Most severely mentally ill persons who refuse treatment, especially medications, are known to us. Why do we not act to place them in some form of mandatory outpatient treatment, such as outpatient commitment? Many of them have also demonstrated what any good clinician recognizes as a need for 24-hour, highly structured inpatient care, perhaps for a brief period of stabilization, perhaps for an intermediate or long-term period. Increasingly, mentally ill persons are receiving mandatory outpatient treatment and 24-hour structured care through the criminal justice system. But they should not have to commit a crime to receive the care they need.
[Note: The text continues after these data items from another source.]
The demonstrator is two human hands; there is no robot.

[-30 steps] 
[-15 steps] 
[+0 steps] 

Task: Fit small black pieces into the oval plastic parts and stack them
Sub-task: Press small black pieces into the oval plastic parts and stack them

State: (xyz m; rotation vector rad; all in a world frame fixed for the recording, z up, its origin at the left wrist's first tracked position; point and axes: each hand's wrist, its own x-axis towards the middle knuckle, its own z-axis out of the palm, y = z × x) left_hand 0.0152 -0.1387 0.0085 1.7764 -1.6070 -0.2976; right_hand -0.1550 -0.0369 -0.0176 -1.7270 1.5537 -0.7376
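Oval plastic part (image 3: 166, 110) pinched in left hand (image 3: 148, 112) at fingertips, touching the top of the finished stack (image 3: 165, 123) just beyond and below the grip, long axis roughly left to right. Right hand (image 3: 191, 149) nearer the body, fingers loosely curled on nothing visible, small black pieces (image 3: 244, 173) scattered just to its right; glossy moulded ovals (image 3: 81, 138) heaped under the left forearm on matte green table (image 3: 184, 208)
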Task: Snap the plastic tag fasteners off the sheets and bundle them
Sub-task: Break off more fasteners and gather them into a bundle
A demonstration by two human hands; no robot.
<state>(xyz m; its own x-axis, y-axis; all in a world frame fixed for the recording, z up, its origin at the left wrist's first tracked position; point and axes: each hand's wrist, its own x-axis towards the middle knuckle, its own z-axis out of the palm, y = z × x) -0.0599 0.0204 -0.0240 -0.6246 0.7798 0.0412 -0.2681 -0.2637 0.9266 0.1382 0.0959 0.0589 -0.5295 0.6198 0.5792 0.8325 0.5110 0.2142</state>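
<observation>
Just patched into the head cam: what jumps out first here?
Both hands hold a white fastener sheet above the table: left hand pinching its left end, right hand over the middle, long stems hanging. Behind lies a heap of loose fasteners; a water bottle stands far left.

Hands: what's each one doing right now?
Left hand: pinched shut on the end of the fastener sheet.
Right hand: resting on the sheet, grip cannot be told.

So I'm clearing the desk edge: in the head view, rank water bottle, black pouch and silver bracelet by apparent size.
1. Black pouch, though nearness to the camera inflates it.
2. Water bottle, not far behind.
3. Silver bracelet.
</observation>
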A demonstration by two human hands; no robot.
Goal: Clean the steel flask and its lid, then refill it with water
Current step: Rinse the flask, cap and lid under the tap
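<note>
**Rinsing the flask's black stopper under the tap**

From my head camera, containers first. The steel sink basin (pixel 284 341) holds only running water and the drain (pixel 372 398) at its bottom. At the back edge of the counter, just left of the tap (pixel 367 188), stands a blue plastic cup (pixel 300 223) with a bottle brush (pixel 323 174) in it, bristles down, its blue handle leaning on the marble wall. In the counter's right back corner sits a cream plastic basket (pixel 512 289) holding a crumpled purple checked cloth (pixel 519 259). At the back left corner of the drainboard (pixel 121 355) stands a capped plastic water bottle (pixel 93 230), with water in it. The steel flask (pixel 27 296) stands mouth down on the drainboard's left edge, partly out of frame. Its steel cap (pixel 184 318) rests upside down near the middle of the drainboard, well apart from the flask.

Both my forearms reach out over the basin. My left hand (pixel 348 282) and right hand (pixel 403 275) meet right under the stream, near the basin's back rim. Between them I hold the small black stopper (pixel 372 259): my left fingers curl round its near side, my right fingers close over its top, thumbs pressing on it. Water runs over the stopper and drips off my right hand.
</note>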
To be labeled both mentally ill and criminal is to be doubly stigmatized.
I have been told that many people, especially those without clinical responsibilities for severely mentally ill persons, so highly value liberty for mentally ill persons, and so strongly oppose involuntary treatment, that they would sacrifice their lives to maintain these liberties. As I see it, they might be sacrificing not their own lives, but ours instead.
We can reduce stigma by doing what needs to be done to ensure that persons with severe mental illness who resist treatment receive the treatment they so clearly need.